Unfortunately, this story is not a parable, but a story about a very real bug that hung or crashed iOS applications when they tried to reproduce one of the two Unicode characters for the Telugu language. The problem arose on some versions of iOS in applications using the default San Francisco font, and caused a lot of inconvenience to users who did not expect a trick.
Imagine: you go to the social media feed from your favorite iPhone, and there someone like you or like someone else who is unfamiliar with strange characters in your name. Well, you think you are probably a foreigner ... and you don’t have time to think about anything else, because you immediately become full of other worries: the application you entered hangs tight and refuses to work. You reset it and try to download again, but nothing happens - you have to demolish and reinstall it. After reinstallation, everything finally worked. You go to your feed - and there again this user. Crash, reboot, reinstall, repeat until all hair on the head is torn out ...
In general, it looks like a typical “text bomb” - but not really at all. "Text bombs" are usually created by intruders or just hooligans and are a piece of executable code. However, Telugu is not a programming language, but a normal human language, spoken by nearly 80 million people in India and other countries. One of the authors of Motherboard gives an example: his own Twitter “hanged himself” from the likes of an ordinary user who had no hooligan intentions at all. Just to display some characters, the CoreText library accesses an invalid memory sector. The system perceives this as a serious mistake, panics and collapses the component that has been penalized.

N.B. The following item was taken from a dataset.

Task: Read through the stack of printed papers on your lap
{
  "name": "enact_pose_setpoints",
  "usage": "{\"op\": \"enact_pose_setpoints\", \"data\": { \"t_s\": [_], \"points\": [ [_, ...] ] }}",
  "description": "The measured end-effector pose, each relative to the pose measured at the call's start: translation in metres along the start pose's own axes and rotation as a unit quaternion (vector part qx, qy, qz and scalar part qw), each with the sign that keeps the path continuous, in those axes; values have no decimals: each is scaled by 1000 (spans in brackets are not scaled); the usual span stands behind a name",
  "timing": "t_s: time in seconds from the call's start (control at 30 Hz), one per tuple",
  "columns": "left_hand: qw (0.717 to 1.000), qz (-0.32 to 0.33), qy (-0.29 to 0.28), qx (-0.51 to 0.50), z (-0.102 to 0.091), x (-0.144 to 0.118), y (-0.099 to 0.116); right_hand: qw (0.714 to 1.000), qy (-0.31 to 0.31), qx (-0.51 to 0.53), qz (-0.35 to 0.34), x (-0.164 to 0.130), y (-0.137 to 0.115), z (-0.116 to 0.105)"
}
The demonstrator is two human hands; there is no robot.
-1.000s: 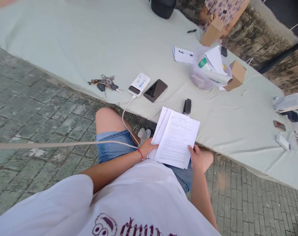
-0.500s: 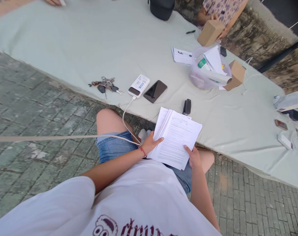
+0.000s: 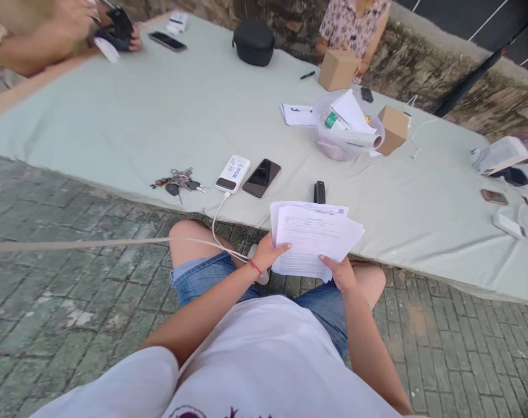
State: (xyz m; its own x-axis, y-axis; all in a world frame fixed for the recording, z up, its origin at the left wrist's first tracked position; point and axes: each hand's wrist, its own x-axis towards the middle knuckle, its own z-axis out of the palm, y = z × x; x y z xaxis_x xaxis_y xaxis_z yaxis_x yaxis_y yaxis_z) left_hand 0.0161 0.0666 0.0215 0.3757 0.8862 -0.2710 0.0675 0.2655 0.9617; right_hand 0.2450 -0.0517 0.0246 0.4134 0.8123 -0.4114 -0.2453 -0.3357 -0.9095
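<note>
You have the sheaf of printed papers (image 3: 313,232) in front of you, above your lap, its far edge overlapping the near edge of the cloth-covered counter (image 3: 390,220) in the head view. The sheets are fanned unevenly, corners sticking out on the right side and along the top. Your left grip (image 3: 268,252) is closed on the papers' left edge, thumb lying on the top sheet; your right grip (image 3: 339,273) is closed on their lower right part, thumb also on top. A red bracelet (image 3: 255,267) circles your left wrist, just left of the papers.

Right beyond the papers' far edge is a black stapler (image 3: 319,192), its near end hidden by the sheets. Beyond the papers to the left lies a dark phone (image 3: 262,177), then a white power bank (image 3: 233,174) with a white cable (image 3: 215,217) plugged in, then a bunch of keys (image 3: 179,182) further left.

Farther beyond the papers, to the right, stands a translucent tub (image 3: 333,150) filled with papers and other items, with a cardboard box (image 3: 393,130) just beside it. Well beyond the papers sit a black case (image 3: 254,43) and a person in a floral top (image 3: 355,26), behind another carton (image 3: 338,69).
</note>
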Motion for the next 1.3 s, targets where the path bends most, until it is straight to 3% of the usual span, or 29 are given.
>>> {"op": "enact_pose_setpoints", "data": {
  "t_s": [0.27,0.37,0.43,0.63,0.83,1.03,1.17,1.3],
  "points": [
    [977,211,-11,11,17,33,113,959,51,-58,-274,26,-101,8],
    [964,260,-40,28,14,43,143,948,33,-39,-315,36,-127,6],
    [962,265,-59,38,8,49,152,949,18,-43,-311,40,-135,0],
    [959,241,-98,114,-9,63,132,958,-2,-64,-281,51,-129,-20],
    [951,193,-156,183,2,71,93,962,-28,-100,-252,58,-118,-16],
    [948,238,-100,188,14,65,79,957,-31,-121,-262,58,-109,-8],
    [956,223,-85,168,14,61,67,955,-22,-140,-260,60,-99,-6],
    [968,216,-30,126,15,61,51,949,0,-157,-273,63,-91,-4]
  ]
}}
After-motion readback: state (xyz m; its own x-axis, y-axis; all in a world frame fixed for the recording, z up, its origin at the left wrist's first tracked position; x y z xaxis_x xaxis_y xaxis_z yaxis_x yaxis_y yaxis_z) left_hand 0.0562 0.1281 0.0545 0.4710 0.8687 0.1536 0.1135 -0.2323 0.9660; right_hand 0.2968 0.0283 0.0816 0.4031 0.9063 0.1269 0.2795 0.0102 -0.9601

The new “text bomb” makes such popular applications as mail, Twitter, instant messaging, Slack, Instagram and Facebook (and this is not a complete list). Not only iPhones, but also other Apple devices - watches, televisions - were at risk ... And if one of the Telugu symbols appears in pop-up notifications, then not one of the installed applications is blocked, but SpringBoard is a key part of iOS. Then the device falls into an endless reboot cycle, and it is necessary to reinstall the entire system on it. So if, while reading this article, you are thinking about whether or not to play any familiar Apple fan in this way, you better refrain. Moreover, the bug is already fixed in the new beta versions of iOS, tvOS, macOS and watchOS, and in the near future Apple promises to deploy the patch in other systems.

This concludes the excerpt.